▶ [Assignment]: Your task is to repeat all of the data exactly while excluding the pictures.

+--

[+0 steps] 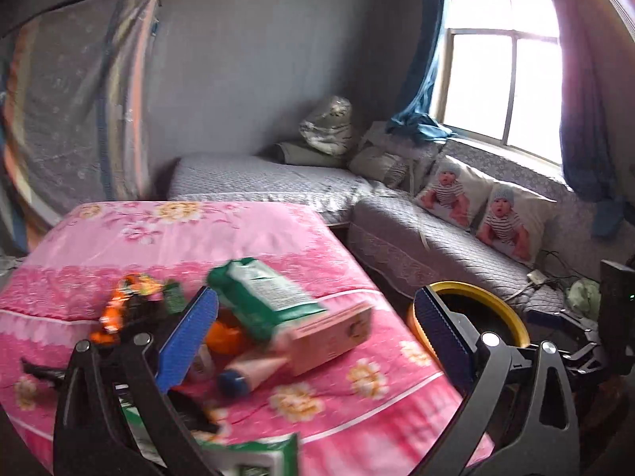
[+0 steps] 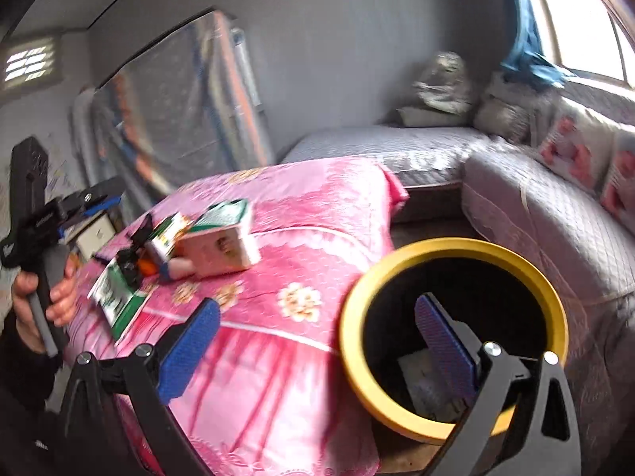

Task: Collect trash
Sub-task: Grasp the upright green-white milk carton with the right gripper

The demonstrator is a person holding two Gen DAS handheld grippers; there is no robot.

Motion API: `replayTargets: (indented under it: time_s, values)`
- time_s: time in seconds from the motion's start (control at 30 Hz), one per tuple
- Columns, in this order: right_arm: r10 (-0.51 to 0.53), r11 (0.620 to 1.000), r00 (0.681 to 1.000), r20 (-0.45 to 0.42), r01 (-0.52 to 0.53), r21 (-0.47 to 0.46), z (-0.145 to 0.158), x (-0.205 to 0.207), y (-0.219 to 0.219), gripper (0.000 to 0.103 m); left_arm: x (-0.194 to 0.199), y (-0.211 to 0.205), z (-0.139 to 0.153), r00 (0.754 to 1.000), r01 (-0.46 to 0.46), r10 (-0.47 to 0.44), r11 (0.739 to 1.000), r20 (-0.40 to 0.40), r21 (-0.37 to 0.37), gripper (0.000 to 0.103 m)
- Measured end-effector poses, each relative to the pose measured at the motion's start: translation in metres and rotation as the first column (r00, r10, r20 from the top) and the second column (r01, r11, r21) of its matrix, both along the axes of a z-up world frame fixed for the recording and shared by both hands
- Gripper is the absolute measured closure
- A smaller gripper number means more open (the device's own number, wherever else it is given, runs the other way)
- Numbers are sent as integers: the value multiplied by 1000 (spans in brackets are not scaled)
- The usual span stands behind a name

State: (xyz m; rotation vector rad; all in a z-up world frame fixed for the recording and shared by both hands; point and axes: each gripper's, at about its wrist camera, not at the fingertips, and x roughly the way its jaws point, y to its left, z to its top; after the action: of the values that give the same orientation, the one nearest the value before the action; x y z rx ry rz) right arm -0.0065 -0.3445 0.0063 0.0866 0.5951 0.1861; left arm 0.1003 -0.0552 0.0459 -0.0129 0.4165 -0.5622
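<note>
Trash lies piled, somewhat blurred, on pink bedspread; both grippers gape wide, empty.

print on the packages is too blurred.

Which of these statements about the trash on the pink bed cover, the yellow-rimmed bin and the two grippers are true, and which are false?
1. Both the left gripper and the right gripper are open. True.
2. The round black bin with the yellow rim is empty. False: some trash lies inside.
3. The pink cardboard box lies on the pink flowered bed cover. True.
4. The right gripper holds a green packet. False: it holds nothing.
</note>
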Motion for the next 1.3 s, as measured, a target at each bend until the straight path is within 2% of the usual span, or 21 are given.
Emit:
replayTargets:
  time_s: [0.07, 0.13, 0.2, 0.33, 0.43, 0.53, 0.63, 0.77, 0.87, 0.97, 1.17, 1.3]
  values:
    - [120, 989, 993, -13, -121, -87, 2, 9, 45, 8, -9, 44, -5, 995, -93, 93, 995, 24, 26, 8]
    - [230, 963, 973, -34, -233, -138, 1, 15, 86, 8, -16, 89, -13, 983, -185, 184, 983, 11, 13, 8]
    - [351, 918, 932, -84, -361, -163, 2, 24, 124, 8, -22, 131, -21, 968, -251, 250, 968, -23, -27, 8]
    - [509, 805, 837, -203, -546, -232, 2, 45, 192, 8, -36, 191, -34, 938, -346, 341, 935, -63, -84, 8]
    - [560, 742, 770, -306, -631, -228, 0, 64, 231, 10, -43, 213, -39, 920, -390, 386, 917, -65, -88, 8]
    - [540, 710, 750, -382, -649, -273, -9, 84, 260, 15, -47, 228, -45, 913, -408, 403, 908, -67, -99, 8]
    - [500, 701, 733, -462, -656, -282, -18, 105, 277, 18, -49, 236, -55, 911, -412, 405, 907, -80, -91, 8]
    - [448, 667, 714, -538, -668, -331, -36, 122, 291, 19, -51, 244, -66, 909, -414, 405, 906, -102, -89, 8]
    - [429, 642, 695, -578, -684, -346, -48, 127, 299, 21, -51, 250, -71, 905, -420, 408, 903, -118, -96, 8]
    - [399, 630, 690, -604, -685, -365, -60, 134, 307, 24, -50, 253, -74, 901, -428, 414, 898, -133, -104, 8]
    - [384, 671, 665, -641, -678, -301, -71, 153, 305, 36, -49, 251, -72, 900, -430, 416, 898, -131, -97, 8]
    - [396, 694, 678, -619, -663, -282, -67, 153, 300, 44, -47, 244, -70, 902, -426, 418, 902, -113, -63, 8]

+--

▶ [Response]:
[+0 steps] 
[+0 steps] 

Task: Collect trash
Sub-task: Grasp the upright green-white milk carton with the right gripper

The demonstrator is a person holding two Gen DAS handheld grippers; there is no robot.

Motion API: `replayTargets: (indented under it: time_s, values)`
- time_s: time in seconds from the motion's start (control at 30 Hz), one per tuple
- Columns, in this order: right_arm: r10 (-0.51 to 0.53), r11 (0.620 to 1.000), r00 (0.681 to 1.000), r20 (-0.45 to 0.42), r01 (-0.52 to 0.53), r21 (-0.47 to 0.46), z (-0.145 to 0.158), x (-0.205 to 0.207), y (-0.219 to 0.219), gripper (0.000 to 0.103 m); left_arm: x (-0.194 to 0.199), y (-0.211 to 0.205), z (-0.139 to 0.153), r00 (0.754 to 1.000), r01 (-0.46 to 0.46), r10 (-0.47 to 0.44), r11 (0.739 to 1.000), r20 (-0.40 to 0.40), r21 (-0.37 to 0.37), gripper (0.000 to 0.103 m)
- Measured end-effector poses, each relative to the pose measured at the motion's start: translation in metres and rotation as the first column (r00, r10, r20 from the top) and the second column (r01, r11, r21) of its matrix, both along the axes of a z-up world frame fixed for the recording and shared by both hands
- Gripper is the absolute measured closure
- A smaller gripper number means more open (the device's own number, wherever else it is given, runs the other way)
- Numbers are sent as integers: the value multiplied by 1000 (spans in brackets are not scaled)
- The usual span stands behind a name

State: (xyz m; rotation vector rad; all in a z-up world frame fixed for the recording and shared by both hands; point and axes: each gripper's, at about its wrist camera, not at the fingertips, and x roughly the way its jaws point, y to its left, z to its top; after the action: of the values that give the same orientation, the one nearest the value before the action; x y z rx ry rz) right arm -0.0065 -0.3445 0.0063 0.0866 0.5951 0.1861; left arm 0.1003 -0.0552 0.0459 -0.0129 0.4165 -0.5622
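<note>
Trash lies piled, somewhat blurred, on pink bedspread; both grippers gape wide, empty.

print on the packages is too blurred.

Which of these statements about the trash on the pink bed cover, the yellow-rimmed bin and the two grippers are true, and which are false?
1. Both the left gripper and the right gripper are open. True.
2. The round black bin with the yellow rim is empty. False: some trash lies inside.
3. The pink cardboard box lies on the pink flowered bed cover. True.
4. The right gripper holds a green packet. False: it holds nothing.
</note>
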Motion for the next 1.3 s, as measured, a target at each bend until the straight path is within 2% of the usual span, or 21 are given.
Emit:
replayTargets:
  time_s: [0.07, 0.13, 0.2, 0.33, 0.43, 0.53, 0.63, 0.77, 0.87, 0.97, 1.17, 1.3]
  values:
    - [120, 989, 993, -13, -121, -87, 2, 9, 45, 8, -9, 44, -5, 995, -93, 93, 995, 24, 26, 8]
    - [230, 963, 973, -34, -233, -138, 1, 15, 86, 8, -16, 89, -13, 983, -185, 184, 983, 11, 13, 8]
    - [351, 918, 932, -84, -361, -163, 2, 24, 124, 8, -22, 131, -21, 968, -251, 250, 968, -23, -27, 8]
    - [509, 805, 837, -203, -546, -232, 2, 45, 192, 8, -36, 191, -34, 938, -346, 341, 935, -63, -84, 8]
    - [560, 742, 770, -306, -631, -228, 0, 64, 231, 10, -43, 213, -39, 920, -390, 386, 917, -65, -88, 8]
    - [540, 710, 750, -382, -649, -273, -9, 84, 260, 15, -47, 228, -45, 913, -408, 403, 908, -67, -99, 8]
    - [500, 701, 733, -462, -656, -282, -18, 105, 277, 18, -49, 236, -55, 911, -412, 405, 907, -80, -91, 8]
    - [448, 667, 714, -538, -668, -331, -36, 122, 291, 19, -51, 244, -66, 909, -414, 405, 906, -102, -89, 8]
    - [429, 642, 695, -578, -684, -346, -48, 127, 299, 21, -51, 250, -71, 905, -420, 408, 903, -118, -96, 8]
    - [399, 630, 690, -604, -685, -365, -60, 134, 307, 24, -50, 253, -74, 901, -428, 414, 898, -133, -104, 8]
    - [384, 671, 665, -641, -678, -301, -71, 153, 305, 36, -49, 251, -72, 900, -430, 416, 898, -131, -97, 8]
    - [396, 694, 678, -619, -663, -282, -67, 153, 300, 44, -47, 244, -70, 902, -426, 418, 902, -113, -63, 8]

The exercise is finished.